The Time Commitment Associated with Keeping Bees

- December 1, 2016 - Jamie Ellis

The time associated with keeping bees

I was talking to my wife recently and was sharing with her my vision for articles for this column. I told her that I was trying to finish up a series of articles for people who are just getting into beekeeping. Most beekeeping books I have read essentially start beekeepers off with information about how to keep bees. However, I thought that most people getting into beekeeping have some very basic questions that the beginner books do not answer. For example, how much will it cost you to get into bees? How do you know if you are allergic to bees? What laws are associated with keeping bees in your area? I have tried, over the last three years, to address those basic beginner topics. In fact, I thought I had covered nearly everything one would need to know before getting into beekeeping.
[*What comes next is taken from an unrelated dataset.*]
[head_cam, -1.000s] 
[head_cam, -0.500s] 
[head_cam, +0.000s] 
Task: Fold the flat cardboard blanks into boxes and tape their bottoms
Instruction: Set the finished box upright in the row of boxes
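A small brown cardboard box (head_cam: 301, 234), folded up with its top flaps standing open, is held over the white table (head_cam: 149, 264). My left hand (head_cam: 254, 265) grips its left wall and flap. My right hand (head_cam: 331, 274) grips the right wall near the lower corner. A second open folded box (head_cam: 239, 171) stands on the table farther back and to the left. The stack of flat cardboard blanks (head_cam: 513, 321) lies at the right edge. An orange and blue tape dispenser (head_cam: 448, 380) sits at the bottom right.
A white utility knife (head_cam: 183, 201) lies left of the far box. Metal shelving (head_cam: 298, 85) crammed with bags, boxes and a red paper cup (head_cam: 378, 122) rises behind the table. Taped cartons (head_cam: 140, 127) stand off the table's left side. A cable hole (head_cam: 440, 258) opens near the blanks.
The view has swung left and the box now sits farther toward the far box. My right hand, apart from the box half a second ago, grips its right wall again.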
I was telling my wife what I had written about so far and asked her what she thought I may have overlooked. Without thinking too hard, she said “I would want to know how much time keeping bees is going to take.” Of course, she was right. I get that question a lot from people who are just getting starting. Owing to the quick thinking of my wife, I will discuss how much time it will actually take you to be a beekeeper.

How much time does it take to be a beekeeper? The answer to this question, of course, depends on a number of factors. It depends on what beekeeping goals you have. It depends on what resources are available to you. It depends on the climate in your area. It depends on how much help you have managing your colonies. All that said, the single most important factor affecting how much time you will spend working bees is how many colonies you have to manage. Consequently, I will discuss the time and labor associated with keeping bees based on the three recognized types of beekeepers: hobbyist, sideline, and commercial beekeepers.

I have decided to arrange this treatise by first discussing what is a hobbyist, sideline, or commercial beekeeper. I will follow that with an abbreviated discussion of common beekeeping activities in each season, i.e. sharing with you what the typical beekeeper needs to do during a typical season: spring, summer, fall, and winter. I, then, outline the approximate time commitment for each size operation for each season (Table 1).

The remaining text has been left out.